REQUIREMENT
Transcribe each line below word for word.

DATA BLOCK

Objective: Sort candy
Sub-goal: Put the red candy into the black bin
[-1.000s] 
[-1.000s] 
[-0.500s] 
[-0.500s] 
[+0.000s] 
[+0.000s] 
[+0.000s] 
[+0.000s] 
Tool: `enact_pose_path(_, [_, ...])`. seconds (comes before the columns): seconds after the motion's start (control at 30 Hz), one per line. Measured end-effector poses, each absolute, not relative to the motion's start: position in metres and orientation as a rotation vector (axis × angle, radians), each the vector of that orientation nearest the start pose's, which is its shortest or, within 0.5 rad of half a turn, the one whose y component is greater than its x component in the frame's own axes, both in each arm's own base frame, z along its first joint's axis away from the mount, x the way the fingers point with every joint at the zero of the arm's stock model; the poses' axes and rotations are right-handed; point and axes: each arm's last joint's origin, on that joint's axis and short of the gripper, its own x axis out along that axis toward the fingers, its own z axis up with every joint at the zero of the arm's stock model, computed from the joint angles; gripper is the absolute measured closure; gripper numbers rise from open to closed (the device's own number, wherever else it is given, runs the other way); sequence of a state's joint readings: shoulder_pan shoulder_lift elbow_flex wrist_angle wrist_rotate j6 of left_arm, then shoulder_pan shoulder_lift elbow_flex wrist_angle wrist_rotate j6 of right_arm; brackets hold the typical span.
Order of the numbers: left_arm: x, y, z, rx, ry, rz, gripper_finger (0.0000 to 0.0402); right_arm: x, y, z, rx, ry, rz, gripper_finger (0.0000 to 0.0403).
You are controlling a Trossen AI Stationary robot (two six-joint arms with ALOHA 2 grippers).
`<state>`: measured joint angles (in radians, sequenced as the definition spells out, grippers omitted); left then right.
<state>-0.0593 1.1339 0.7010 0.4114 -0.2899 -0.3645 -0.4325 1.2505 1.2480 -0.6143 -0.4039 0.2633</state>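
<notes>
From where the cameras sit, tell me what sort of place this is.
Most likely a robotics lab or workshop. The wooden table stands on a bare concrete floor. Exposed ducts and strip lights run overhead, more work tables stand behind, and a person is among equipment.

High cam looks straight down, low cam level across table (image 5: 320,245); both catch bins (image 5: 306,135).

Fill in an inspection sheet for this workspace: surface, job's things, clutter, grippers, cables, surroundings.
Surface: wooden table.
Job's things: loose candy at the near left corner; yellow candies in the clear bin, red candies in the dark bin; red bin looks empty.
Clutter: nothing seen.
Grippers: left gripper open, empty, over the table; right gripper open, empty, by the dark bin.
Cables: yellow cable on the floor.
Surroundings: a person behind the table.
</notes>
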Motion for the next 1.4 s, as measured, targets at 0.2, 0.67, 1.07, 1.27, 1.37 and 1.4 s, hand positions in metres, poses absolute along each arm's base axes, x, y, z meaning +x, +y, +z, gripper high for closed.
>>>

FINAL ANSWER
Objective: Sort candy
Sub-goal: Put the red candy into the black bin
[-1.000s] 
[-1.000s] 
[-0.500s] 
[-0.500s] 
[+0.000s] 
[+0.000s] 
[+0.000s] 
[+0.000s] 
Tool: `enact_pose_path(_, [_, ...])`. seconds (comes before the columns): seconds after the motion's start (control at 30 Hz), one per line. Measured end-effector poses, each absolute, not relative to the motion's start: position in metres and orientation as a rotation vector (axis × angle, radians), each the vector of that orientation nearest the start pose's, which is its shortest or, within 0.5 rad of half a turn, the one whose y component is greater than its x component in the frame's own axes, both in each arm's own base frame, z along its first joint's axis away from the mount, x the way the fingers point with every joint at the zero of the arm's stock model; the poses' axes and rotations are right-handed; point and axes: each arm's last joint's origin, on that joint's axis and short of the gripper, its own x axis out along that axis toward the fingers, its own z axis up with every joint at the zero of the arm's stock model, computed from the joint angles; gripper is the absolute measured closure; gripper numbers rise from open to closed (the device's own number, wherever else it is given, runs the other way); sequence of a state's joint readings: shoulder_pan shoulder_lift elbow_flex wrist_angle wrist_rotate j6 of left_arm, then shoulder_pan shoulder_lift elbow_flex wrist_angle wrist_rotate j6 of right_arm; brackets hold the typical span.
Order of the numbers: left_arm: x, y, z, rx, ry, rz, gripper_finger (0.0000 to 0.0402); right_arm: x, y, z, rx, ry, rz, gripper_finger (0.0000 to 0.0403).
You are controlling a Trossen AI Stationary robot (two six-joint arms with ALOHA 2 grippers).
`<state>`: measured joint angles (in radians, sequenced as the definition spells out, grippers omitted); left then right.
<state>-0.0593 1.1339 0.7010 0.4114 -0.2899 -0.3645 -0.4325 1.2505 1.2480 -0.6143 -0.4039 0.2633</state>
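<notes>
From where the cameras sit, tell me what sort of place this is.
Most likely a robotics lab or workshop. The wooden table stands on a bare concrete floor. Exposed ducts and strip lights run overhead, more work tables stand behind, and a person is among equipment.

High cam looks straight down, low cam level across table (image 5: 320,245); both catch bins (image 5: 306,135).

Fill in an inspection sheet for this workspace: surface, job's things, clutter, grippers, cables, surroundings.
Surface: wooden table.
Job's things: loose candy at the near left corner; yellow candies in the clear bin, red candies in the dark bin; red bin looks empty.
Clutter: nothing seen.
Grippers: left gripper open, empty, over the table; right gripper open, empty, by the dark bin.
Cables: yellow cable on the floor.
Surroundings: a person behind the table.
</notes>
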Motion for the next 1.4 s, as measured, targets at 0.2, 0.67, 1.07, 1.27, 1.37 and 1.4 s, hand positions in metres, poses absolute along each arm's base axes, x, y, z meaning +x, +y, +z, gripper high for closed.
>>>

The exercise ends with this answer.